À partir des images de cette galaxie obtenues dans les différentes bandes d'ondes, les astronomes en déduisent qu'elle traverse une période de formation intense d'étoiles. Mais la quantité d'étoiles formées est estimée à «seulement» 10 millions de fois la masse du soleil, environ dix mille fois plus petite que la masse de notre Galaxie, la Voie lactée.

En d'autres termes, ce que les astronomes voient est le premier bloc de construction des grandes galaxies actuelles. Cette découverte concorde bien avec notre compréhension actuelle du processus de formation des galaxies correspondant à une accumulation successive des grandes galaxies observée aujourd'hui à travers de nombreuses fusions de «blocs de construction», des galaxies plus petites et plus jeunes formées dans le passé.

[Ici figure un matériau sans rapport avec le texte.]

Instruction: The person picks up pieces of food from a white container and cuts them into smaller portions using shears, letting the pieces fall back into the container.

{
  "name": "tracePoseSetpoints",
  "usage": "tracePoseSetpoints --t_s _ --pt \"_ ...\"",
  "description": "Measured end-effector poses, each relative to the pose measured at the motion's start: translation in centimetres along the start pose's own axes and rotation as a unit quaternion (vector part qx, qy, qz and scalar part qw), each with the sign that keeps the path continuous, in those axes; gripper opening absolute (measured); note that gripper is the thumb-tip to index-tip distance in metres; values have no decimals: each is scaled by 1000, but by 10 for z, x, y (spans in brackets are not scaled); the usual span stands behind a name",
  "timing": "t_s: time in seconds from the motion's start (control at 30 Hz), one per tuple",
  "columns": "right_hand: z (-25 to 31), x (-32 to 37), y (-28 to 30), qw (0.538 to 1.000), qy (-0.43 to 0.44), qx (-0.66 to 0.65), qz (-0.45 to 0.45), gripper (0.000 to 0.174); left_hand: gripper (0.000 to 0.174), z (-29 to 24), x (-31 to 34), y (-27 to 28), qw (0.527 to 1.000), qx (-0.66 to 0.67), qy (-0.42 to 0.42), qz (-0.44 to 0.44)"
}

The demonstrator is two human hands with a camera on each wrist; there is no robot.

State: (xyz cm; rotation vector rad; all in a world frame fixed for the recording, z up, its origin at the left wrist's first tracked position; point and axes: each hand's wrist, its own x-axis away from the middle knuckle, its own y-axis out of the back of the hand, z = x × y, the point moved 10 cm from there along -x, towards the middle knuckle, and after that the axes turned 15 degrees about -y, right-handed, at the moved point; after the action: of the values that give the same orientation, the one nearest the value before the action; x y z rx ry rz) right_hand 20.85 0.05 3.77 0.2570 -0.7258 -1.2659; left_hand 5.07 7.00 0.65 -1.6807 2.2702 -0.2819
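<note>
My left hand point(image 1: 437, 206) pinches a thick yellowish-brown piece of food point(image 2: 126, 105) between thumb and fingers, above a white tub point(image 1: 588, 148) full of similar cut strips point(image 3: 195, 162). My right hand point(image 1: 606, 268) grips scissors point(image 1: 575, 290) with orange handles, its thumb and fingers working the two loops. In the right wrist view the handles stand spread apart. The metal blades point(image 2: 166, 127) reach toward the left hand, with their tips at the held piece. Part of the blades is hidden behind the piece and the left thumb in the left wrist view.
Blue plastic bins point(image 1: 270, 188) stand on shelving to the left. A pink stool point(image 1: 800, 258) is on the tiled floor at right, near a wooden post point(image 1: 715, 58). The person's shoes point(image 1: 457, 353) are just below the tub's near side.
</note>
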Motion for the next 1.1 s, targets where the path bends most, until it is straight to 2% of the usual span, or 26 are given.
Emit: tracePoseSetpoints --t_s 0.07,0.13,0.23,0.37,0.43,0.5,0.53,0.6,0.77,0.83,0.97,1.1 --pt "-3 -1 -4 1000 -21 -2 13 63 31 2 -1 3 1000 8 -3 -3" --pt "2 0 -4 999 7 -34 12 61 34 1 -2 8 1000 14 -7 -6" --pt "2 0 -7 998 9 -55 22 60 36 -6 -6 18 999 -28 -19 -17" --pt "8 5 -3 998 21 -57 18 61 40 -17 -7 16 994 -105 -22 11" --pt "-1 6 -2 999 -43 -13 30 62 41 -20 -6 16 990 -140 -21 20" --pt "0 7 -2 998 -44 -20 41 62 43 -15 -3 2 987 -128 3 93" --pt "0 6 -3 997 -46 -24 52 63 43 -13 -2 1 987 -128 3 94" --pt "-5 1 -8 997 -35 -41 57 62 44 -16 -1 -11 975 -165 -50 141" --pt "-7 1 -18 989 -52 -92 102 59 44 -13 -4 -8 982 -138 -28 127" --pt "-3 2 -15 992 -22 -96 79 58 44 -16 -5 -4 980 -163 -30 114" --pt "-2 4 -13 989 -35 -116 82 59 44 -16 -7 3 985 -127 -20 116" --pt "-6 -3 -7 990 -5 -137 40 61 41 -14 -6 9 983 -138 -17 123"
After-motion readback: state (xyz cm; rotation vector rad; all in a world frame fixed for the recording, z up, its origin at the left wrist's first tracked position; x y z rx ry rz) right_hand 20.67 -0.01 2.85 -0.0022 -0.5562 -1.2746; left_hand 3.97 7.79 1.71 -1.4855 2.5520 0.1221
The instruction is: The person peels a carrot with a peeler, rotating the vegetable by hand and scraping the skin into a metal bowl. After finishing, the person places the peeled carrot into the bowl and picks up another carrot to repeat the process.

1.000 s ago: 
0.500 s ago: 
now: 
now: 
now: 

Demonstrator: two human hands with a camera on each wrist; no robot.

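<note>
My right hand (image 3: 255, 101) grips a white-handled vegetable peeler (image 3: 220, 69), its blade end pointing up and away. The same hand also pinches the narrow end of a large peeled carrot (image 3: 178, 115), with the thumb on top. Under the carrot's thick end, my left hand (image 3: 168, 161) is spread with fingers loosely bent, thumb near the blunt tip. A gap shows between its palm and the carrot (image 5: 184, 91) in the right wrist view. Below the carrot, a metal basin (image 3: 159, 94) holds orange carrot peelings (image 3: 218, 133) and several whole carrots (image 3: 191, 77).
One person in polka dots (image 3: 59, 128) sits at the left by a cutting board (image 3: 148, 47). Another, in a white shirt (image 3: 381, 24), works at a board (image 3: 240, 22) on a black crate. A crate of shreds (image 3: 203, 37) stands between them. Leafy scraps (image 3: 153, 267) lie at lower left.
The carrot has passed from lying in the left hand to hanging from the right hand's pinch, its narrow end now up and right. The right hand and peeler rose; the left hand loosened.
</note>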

Ce sont ces blocs de construction qui ont peut-être fourni les premières sources de lumière qui ont levé le brouillard au-dessus de l'Univers et mis fin au Moyen Âge.

Pour Roser Pell ?, de l'Observatoire Midi-Pyrénées (France) et co-responsable de l'équipe, «ces observations montrent que dans d'excellentes conditions de ciel comme celles de l'Observatoire Paranal de l'ESO, et en utilisant des lentilles gravitationnelles fortes, des observations directes des galaxies lointaines proches de l'âge des ténèbres sont réalisables avec les meilleurs télescopes au sol. »

L'autre co-leader de l'équipe, Daniel Schaerer de l'Observatoire et Université de Genève (Suisse), est ravi: "Cette découverte ouvre la voie à de futures explorations des premières étoiles et galaxies du premier Univers."

Plus d'information
Les informations présentées dans ce communiqué de presse sont basées sur un article de recherche de la revue de recherche européenne «Astronomy & Astrophysics» (A&A, volume 416, page L35; «ISAAC / VLT observations of a lensed galaxy at z = 10.0» de Roser Pell? , Daniel Schaerer, Johan Richard, Jean-François Le Borgne et Jean-Paul Kneib). Il est disponible sur le Web sur le site Web d'EDP.